John Burton: Governor's Cuts to Child Services Run Deep

By John Burton
Special to The Bee

Published: Friday, Sep. 11, 2009

 

A child goes to school too weak from hunger to cry, much less learn. A foster child is turned out on the street on her 18th birthday, with no shelter, no job, no health care and no one to turn to. Sound familiar?

 

These are stories too often reported on the pages of this newspaper and others across the state. They are stories I've spent my entire career trying to prevent.

 

And tragically, these are stories that will become increasingly familiar because Gov. Arnold Schwarzenegger – acting without warning or any public debate – unilaterally cut 57 child welfare programs and services with his "blue pencil" vetoes to July's state budget package, putting tens of thousands of foster children and other at-risk youths in grave danger.

 

Schwarzenegger's last-minute cuts are so deep and widespread, human services experts have only recently been able to assess their impact. These cuts drive at-risk children in an already seriously underfunded child protection system to the brink of calamity.

 

Currently, more than 50 percent of boys and 25 percent of girls who "age out" of the foster care system wind up incarcerated shortly after leaving foster care. The governor's actions would slash transition services for these young people, and more young adults will needlessly wind up in our already overcrowded jails or be made homeless.

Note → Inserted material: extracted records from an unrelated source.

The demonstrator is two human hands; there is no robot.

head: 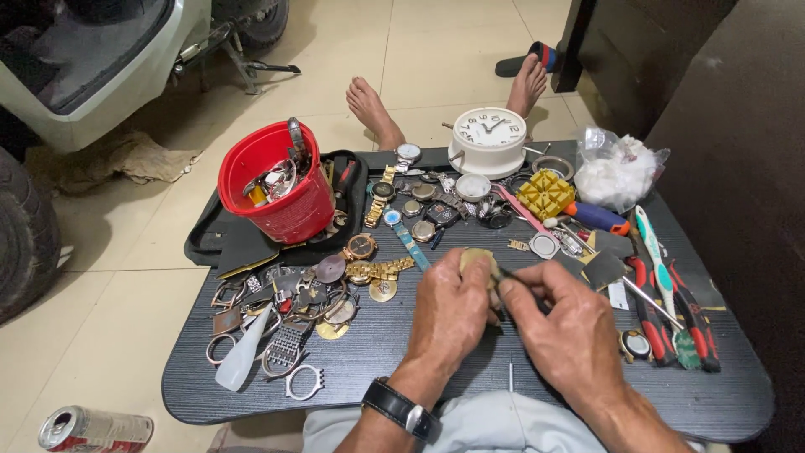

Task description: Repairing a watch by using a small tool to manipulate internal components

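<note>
- Left hand (449,315), black wristwatch on wrist, grip pinching small round brass-coloured watch case (476,260) above dark wood-grain bench (402,361).
- Right hand (566,331) grip pressed on thin dark tool (513,285), tip at case.
- Case prob. light, stiff, slippery, delicate; hold by rim.
- Red plastic bucket (281,197) w/ parts, far left.

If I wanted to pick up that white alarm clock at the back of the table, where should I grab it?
Probably by its round sides, coming from above. The clock stands upright with its face toward the person, and its top is clear, while the table around its base is crowded with watch parts. A thumb on one side of the rim and fingers on the other should hold it without touching the face.
</note>
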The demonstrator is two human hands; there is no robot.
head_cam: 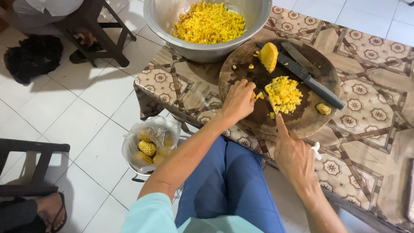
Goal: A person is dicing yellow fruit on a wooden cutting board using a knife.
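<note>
A round wooden cutting board [241, 64] lies on the patterned table. My left hand [238, 102] rests on the board with curled fingers pinching small yellow fruit pieces [258, 95]. Just right of it sits a pile of diced yellow fruit [283, 95]. My right hand [294, 156] is at the board's near edge, gripping a knife by its white handle [317, 149]. The index finger lies along the thin blade, which points into the gap between my left hand and the pile. A larger fruit chunk [268, 56] stands at the board's far side.
Two dark knives [308, 77] lie across the board's right half, with a small fruit piece [323, 108] near them. A metal bowl [164, 17] of diced fruit stands behind the board. On the floor to the left sit a plastic bag of peeled fruit [148, 146], a stool [103, 30], and another person's foot [51, 211].
</note>
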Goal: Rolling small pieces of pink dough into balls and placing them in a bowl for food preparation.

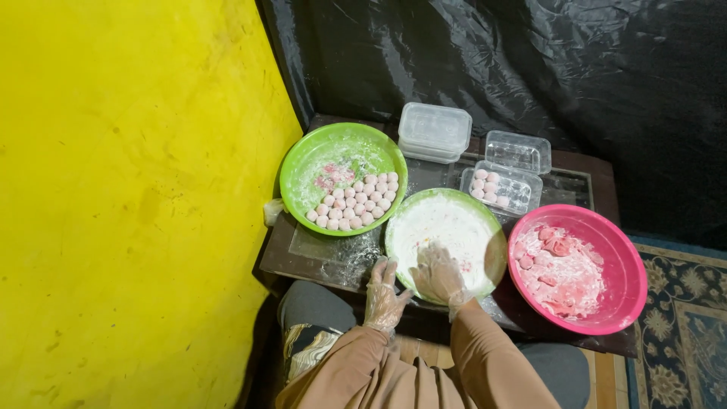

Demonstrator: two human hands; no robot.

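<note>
Floured green bowl (pixel 447 220) at frame centre on table (pixel 303 257); right hand (pixel 438 274) inside, gloved fingers curled, grip unclear. Left hand (pixel 382 297) spread open on near rim, empty. Pink dough balls (pixel 352 203) upper left.

A stack of clear plastic tubs (pixel 435 130), rectangular with rounded corners and turned upside down, stood at the far edge of the dark table (pixel 314 257), near its middle. To their right, nearer the far right corner, sat an open clear clamshell box (pixel 506 174) of the same plastic: its empty lid (pixel 519 151) lay back toward the far edge, and its tray (pixel 500 189) held a few pale pink balls (pixel 486 185) in rows at its left end. No labels, signs or screens were to be seen.
</note>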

By cutting adoption services, Schwarzenegger has placed more than 40,000 children who could be placed in permanent homes in foster care limbo. Already, children in foster care wait four years on average before being adopted.

 

And as a result of the governor's massive layoffs of social workers who provide emergency response services, as many as 143,000 reports of child abuse and neglect will go uninvestigated.

 

Newspapers across the state have reported bone-chilling cases of children's deaths. Stories like these make the urgent case for more, not fewer, case workers on the job to protect our children.

 

Gov. Schwarzenegger knows that his cuts to child services will unjustifiably put kids in harm's way; he's already admitted as much. In 2004, Schwarzenegger signed legislation to reverse child welfare cuts – cuts similar to the very ones he made unilaterally in July – acknowledging that even one-fifth the amount of reductions in services would "jeopardize the health and safety of California's most vulnerable children."

 

But now Schwarzenegger has abandoned the state's responsibility to the 75,000 children taken into protective care.

 

Aside from being irresponsible, the governor's actions fly in the face of the fiscal responsibility and public safety. Studies show that a stunning 70 percent of California's inmates have been in the state's foster care system.

If compassion for California's children doesn't motivate the governor and the Legislature to include support for foster youth as part of a comprehensive approach to prison reform, dollars-and-cents pragmatism should. While transitional support for a vulnerable youth costs as little as $1,200 per year, the average cost of incarceration an inmate in a California state prison is more than $35,000 annually, according to the National Institute for Corrections.

 

Providing cost-effective preventive services makes sense any time, but it couldn't make more sense at a time when legislators are grappling with how to meet a federal court order to reduce overcrowding in the state's prisons by 40,000 and how to trim $1.2 billion from the state prison budget without endangering public safely.

The governor and legislators must make reversing these irresponsible and shortsighted cuts their top priority, and there are precious few days in this legislative session to do it. A two-thirds vote of the Legislature can restore these funds immediately. The vulnerable children whose welfare hangs in the balance deserve a unanimous vote from every legislator regardless of party.

 

John Burton chairs the John Burton Foundation for Children Without Homes and is chairman of the California Democratic Party.